While Bradley admitted progress has been made over the past couple of years, he said he is "concerned that the priority once attached to making sure our goods cross the border quickly is no longer on the public’s radar screen" and he is "afraid that with the momentum lost, the wheels of progress on a smart border may be grinding in the mud."

Bradley added 2004 will be a critical year when many of the U.S. Department of Homeland Security’s new measures will likely be implemented.

"I would like to think that the recent delays in implementing the final rules or programs like electronic pre-notification of manifest data, or hazmat endorsements on commercial driver’s licenses, are a reflection of sober second thought, but I am not so optimistic. More likely it is a reflection of the morass and confusion that reigns within DHS. Congress has mandated that these things be done, but I’m not sure the folks charged with the responsibility of implementing are quite sure what to do. The costs have got to be astronomical, with the rewards somewhat questionable,” Bradley said.
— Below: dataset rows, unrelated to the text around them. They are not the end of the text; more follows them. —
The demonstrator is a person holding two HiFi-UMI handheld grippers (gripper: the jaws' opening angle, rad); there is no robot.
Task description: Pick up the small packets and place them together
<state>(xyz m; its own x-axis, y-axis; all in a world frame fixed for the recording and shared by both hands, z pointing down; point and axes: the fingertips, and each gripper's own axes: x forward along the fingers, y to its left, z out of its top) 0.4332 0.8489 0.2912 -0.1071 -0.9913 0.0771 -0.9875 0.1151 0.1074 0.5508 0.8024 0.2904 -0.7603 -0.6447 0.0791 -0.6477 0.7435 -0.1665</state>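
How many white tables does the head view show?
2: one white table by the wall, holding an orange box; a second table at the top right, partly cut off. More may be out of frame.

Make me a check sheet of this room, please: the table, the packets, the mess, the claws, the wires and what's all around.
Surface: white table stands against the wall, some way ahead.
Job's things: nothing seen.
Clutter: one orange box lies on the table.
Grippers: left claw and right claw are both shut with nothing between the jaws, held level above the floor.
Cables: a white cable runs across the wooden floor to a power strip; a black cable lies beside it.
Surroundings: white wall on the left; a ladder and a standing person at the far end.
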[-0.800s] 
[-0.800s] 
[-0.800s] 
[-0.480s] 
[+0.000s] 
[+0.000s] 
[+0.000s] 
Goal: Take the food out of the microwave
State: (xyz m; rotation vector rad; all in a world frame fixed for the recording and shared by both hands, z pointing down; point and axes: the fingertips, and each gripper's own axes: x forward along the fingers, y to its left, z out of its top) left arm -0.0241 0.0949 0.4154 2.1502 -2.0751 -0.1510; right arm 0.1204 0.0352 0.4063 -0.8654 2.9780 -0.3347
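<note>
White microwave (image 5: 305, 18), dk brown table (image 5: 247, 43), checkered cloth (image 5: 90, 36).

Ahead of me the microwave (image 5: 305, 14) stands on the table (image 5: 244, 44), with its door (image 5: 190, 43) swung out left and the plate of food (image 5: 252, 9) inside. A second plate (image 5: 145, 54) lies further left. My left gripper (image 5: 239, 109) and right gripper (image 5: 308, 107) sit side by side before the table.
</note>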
But "security will continue to be the major focus of U.S. policy, and Canada has got to be a player,” Bradley added,
The CTA CEO also urged more of the trucking industry’s customers to become members of programs like FAST and C-TPAT.

"There is no bigger turn-off for a carrier to have gone to all the expense and effort of becoming registered for FAST and then have to sit in the line with everyone else because he is hauling a non-FAST load. More and more carriers are starting to charge for these delays and for the costs of complying with the security measures, and so they should,” said Bradley.